The S&P 500 and Nasdaq notched their best weekly gains in more than a year on Friday as technology stocks helped lift major indexes to record highs.
Dow Jones closed up by 0.88 percent, S&P 500 ended up by 0.70 percent, Nasdaq finished the day up by 0.82 percent.
U.S. Treasury yields rose modestly on Friday as the new tax cuts and a pickup in monthly wage gains bolstered optimism about the country’s economic health even as data showed slower-than-expected job growth in December.
The benchmark 10-year Treasury yield was up 2 basis point at 2.474 percent, within striking distance of the nine-month peak of 2.504 percent set on Dec. 21.
The two-year yield, which is sensitive to traders’ views on Fed policy, edged up 0.4 basis point to 1.960 percent.
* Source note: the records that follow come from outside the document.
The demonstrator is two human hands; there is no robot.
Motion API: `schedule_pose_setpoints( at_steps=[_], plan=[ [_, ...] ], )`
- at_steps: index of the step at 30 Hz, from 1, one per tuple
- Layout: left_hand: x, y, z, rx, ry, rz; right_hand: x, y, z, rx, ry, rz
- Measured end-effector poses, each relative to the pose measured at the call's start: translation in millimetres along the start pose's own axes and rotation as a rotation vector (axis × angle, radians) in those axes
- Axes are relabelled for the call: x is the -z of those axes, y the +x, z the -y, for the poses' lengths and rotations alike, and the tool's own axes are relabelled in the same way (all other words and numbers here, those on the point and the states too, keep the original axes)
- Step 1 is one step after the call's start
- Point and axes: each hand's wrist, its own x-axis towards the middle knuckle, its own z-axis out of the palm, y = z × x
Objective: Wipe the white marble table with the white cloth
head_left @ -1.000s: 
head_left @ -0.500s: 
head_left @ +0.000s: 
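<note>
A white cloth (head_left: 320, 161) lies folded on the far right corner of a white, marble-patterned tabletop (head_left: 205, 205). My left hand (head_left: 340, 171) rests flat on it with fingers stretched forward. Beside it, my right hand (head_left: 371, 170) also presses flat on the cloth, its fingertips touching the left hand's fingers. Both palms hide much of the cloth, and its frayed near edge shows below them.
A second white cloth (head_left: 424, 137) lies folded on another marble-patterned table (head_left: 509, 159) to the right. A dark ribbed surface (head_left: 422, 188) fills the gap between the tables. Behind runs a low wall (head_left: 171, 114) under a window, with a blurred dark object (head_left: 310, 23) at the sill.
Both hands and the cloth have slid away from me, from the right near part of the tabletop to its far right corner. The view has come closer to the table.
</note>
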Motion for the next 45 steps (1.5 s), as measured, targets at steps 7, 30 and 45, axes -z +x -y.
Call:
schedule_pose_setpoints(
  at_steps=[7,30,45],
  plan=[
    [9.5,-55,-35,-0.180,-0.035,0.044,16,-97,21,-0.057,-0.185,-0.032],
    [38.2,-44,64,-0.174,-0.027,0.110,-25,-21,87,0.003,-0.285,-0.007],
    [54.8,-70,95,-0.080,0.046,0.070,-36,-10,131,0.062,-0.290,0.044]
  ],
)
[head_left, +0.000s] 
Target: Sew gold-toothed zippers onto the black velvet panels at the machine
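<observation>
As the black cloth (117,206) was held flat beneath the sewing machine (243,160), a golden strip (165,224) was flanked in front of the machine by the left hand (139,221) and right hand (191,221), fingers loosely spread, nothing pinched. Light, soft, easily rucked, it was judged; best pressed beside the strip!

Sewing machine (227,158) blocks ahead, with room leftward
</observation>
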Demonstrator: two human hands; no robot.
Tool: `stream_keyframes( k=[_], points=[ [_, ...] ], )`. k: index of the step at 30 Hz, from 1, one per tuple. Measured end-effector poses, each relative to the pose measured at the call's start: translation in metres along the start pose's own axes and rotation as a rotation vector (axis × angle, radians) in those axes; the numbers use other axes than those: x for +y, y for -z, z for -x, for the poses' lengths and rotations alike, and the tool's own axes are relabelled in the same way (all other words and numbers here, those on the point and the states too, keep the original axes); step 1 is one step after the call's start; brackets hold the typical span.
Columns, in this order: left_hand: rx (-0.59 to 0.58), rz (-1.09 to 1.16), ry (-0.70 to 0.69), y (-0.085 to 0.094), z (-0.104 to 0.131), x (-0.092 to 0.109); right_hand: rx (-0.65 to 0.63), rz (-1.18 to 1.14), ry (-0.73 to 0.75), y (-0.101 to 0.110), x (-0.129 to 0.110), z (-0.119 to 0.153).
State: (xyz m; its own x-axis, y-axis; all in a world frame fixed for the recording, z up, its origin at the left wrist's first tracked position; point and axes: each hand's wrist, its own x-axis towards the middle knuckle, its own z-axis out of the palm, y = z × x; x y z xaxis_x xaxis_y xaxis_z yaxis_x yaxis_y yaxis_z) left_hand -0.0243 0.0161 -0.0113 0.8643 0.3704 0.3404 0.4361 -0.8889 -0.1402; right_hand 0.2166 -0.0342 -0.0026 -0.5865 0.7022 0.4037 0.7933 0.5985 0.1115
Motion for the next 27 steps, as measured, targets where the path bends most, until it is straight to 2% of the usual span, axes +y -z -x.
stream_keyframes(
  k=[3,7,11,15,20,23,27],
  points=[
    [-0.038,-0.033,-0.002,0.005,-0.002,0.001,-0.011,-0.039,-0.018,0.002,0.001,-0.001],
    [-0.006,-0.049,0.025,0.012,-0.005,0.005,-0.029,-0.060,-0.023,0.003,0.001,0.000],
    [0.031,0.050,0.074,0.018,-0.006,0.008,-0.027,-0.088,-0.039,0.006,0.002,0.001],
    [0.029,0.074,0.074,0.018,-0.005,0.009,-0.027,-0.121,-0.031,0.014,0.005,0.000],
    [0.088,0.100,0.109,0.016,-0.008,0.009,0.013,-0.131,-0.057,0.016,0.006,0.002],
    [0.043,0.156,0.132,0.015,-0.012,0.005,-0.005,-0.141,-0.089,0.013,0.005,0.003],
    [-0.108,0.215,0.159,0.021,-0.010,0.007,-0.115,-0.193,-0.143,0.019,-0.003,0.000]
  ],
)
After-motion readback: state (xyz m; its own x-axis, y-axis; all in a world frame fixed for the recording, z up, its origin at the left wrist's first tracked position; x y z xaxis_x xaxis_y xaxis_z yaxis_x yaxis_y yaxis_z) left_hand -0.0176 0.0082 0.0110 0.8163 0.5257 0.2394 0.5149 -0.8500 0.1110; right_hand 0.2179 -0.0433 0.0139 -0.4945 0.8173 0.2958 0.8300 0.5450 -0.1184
On Thursday, it reached 1.976 percent which was the highest since October 2008.
Gold dipped in choppy trading on Friday as traders cashed in gains from the metal’s rally to 3-1/2-month highs this week and as the dollar rose even after weaker-than-expected U.S. payrolls data for December.
Spot gold was down 0.2 percent at $1,319.70 an ounce by 1:45 p.m. EST (1845 GMT), off Thursday’s high of $1,325.86. It was still up 1.3 percent from last week’s close. U.S. gold futures for February delivery settled up 70 cents, or 0.05 percent, at $1,322.30 per ounce.
Oil prices fell on Friday, dropping from highs last seen in 2015, as soaring U.S. production undermined a 10 percent rally from December lows that was driven by tightening supply and political tensions in OPEC member Iran.
West Texas Intermediate crude futures fell 57 cents to settle at $61.44 a barrel. WTI hit $62.21 the previous day, which was its strongest price since May 2015.
Brent crude futures for March delivery fell 45 cents, or 0.7 percent, to $67.62 a barrel. The previous day it touched $68.27, also the highest price since May 2015.